Chereads / Aimaiken : Triangle Monoline / Chapter 2 - Chapter I - Kastil Guild Margavalla

Chapter 2 - Chapter I - Kastil Guild Margavalla

__________________________

Rembulan terbangun dari tidurnya ketika mentari ditelan langit barat. Cahaya bulan, yang di dominasi rona merah menghujani mata tajam burung gagak. Mereka terlihat bertengker di pepohonan seolah menyambut datangnya kegelapan, sebagian berada di atap melahirkan suasana mengerikan.

Perhatian burung menyebar ke sekitar. Seorang pria berambut pirang, membuka gerbang kastil. Pria itu berjalan sangat tenang dengan pandangan sedikit menunduk. Sebagian burung gagak turun untuk menyapanya, namun justru suara mereka terdengar tidak semestinya; seperti teriakan kematian yang sangat menggaggu. Pria itu merespon dengan mengambil sebuah batu lalu melemparnya ke arah mereka.

Puluhan burung gagak seketika mengepakkan sayapnya seakan melarikan diri. Beberapa helai bulunya sempat terlepas lalu terjatuh berputar-putar. Saat sampai di tanah berumput hijau, angin bertiup kencang membawanya pergi bersama sampah dedaunan kering.

Pria berambut pirang itu sudah berdiri di atas teras kastil, pintu diketuknya lalu menunggu untuk dibuka. Sesaat pandangan tertuju pada sekitar, keadaan kastil terlihat mewah di pandang mata. Dinding kokoh berwarna putih, jendela tinggi dihiasi kaca warna-warni, atapnya hitam melebar seperti kerucut, bahkan beberapa bagian ditumpu oleh pilar-pilar besar yang kokoh.

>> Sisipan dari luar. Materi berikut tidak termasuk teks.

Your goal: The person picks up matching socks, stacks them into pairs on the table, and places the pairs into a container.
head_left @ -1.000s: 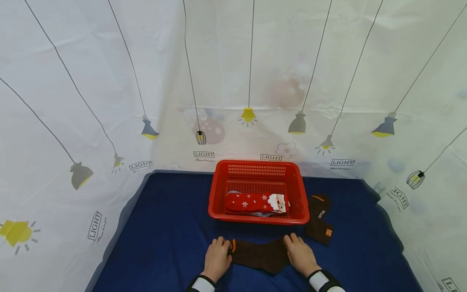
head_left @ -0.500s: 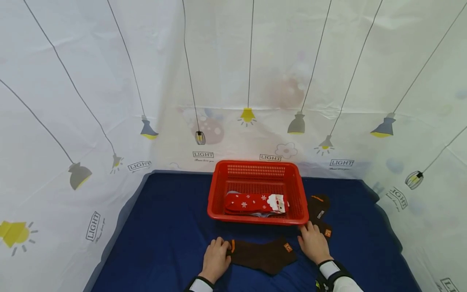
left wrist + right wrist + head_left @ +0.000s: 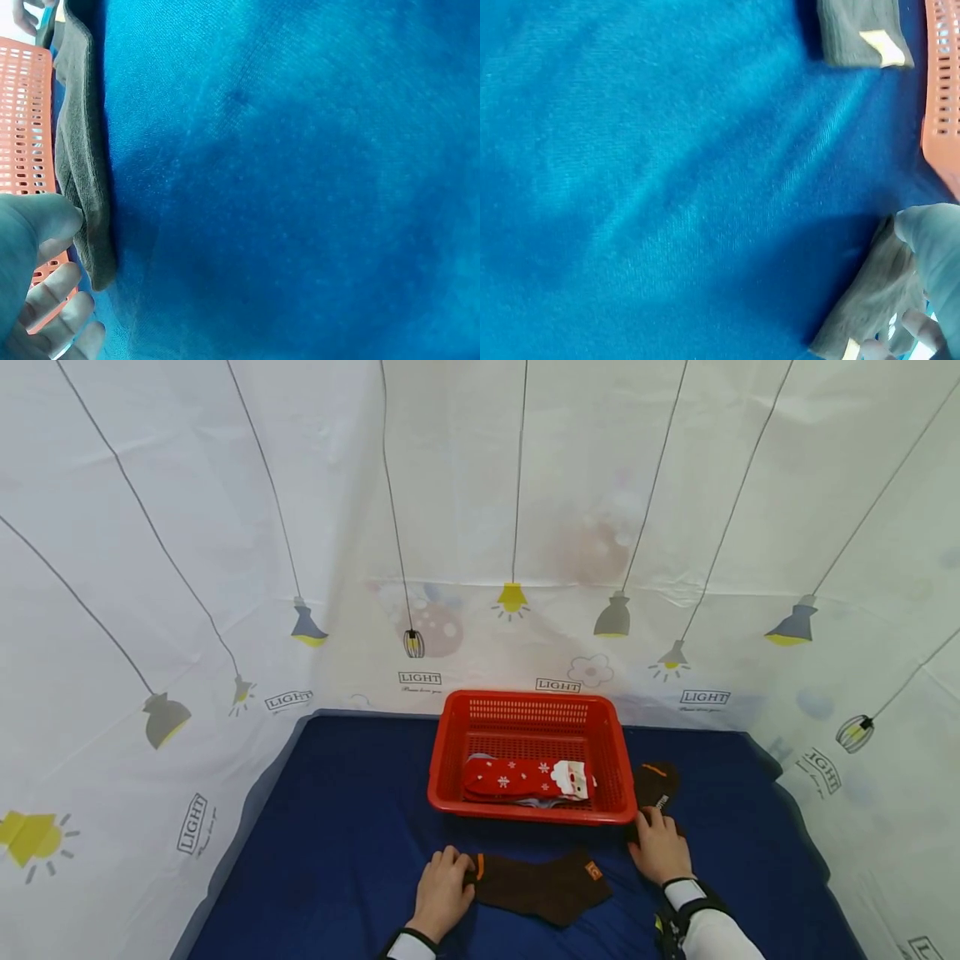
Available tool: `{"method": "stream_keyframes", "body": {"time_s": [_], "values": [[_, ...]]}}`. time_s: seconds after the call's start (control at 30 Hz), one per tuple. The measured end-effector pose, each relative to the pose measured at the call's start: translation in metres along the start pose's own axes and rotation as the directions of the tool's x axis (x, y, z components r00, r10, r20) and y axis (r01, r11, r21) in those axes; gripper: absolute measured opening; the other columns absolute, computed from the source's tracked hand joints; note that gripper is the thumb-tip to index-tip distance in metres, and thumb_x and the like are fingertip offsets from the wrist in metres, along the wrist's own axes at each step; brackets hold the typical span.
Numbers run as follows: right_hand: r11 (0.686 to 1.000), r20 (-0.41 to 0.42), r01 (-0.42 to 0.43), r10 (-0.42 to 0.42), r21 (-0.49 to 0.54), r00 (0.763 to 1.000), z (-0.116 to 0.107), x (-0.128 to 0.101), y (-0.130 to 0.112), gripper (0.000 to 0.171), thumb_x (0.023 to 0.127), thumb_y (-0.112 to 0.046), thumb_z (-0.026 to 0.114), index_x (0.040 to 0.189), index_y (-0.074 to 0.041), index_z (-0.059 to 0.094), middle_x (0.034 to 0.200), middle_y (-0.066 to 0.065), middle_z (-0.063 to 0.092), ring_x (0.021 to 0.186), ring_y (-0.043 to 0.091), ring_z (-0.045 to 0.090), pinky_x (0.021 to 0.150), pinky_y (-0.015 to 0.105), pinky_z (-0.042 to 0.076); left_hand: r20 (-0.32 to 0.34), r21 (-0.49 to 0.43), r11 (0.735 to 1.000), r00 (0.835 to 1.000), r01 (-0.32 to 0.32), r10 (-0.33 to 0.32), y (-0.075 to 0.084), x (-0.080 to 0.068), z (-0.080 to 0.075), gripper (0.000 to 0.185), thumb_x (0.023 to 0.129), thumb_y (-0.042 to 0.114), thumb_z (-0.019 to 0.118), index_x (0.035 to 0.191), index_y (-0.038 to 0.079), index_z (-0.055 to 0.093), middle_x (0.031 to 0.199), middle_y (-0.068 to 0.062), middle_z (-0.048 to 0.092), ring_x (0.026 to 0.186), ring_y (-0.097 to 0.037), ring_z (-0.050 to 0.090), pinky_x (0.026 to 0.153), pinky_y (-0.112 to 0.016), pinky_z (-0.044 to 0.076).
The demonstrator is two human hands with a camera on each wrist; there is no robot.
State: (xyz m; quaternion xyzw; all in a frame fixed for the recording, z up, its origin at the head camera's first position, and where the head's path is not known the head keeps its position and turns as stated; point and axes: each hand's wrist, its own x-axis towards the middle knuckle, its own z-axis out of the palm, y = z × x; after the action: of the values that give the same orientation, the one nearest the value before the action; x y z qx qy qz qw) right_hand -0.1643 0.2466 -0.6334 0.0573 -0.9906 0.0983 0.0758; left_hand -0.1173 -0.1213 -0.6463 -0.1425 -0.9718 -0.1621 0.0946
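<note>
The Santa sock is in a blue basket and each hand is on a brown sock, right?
Not quite: the basket is red, as the head view shows. The Santa sock lies inside it; the left hand and right hand each touch a brown sock.

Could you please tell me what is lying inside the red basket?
Inside the red basket lies a red Christmas sock with snowflakes and a Santa face. A paler fabric edge shows beneath it; what that is stays covered.
</note>
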Motion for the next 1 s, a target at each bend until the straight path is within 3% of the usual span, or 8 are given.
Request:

Beberapa menara menjulang tinggi ke angkasa seakan menunjukkan kemegahannya. Lantai teras terlihat luas dan bersih, bahkan beberapa tempat terlihat ada kursi berjajar rapi, kursi itu berbentuk lebar sangat panjang seakan khusus untuk bersantai dalam kemewahan.

Halaman sekitar kastil sangat luas, mungkin bila diratakan bisa dibangun sebuah gedung di atasnya. Namun, tentu saja tidak mungkin, halaman itu terlalu indah untuk sekadar dihancurkan, di atasnya ribuan bunga tumbuh dengan bebas seakan ingin menginvasi rerumputan dan pepohonan rindang. Kolam-kolam air mancur sangat jernih, tak satupun tidak dihuni ikan. Bahkan, kunang-kunang yang amat langka hadir menari-nari di atasnya, mereka seakan berusaha menata keindahan meskipun kegelapan sejarah telah hadir menerpa wilayah.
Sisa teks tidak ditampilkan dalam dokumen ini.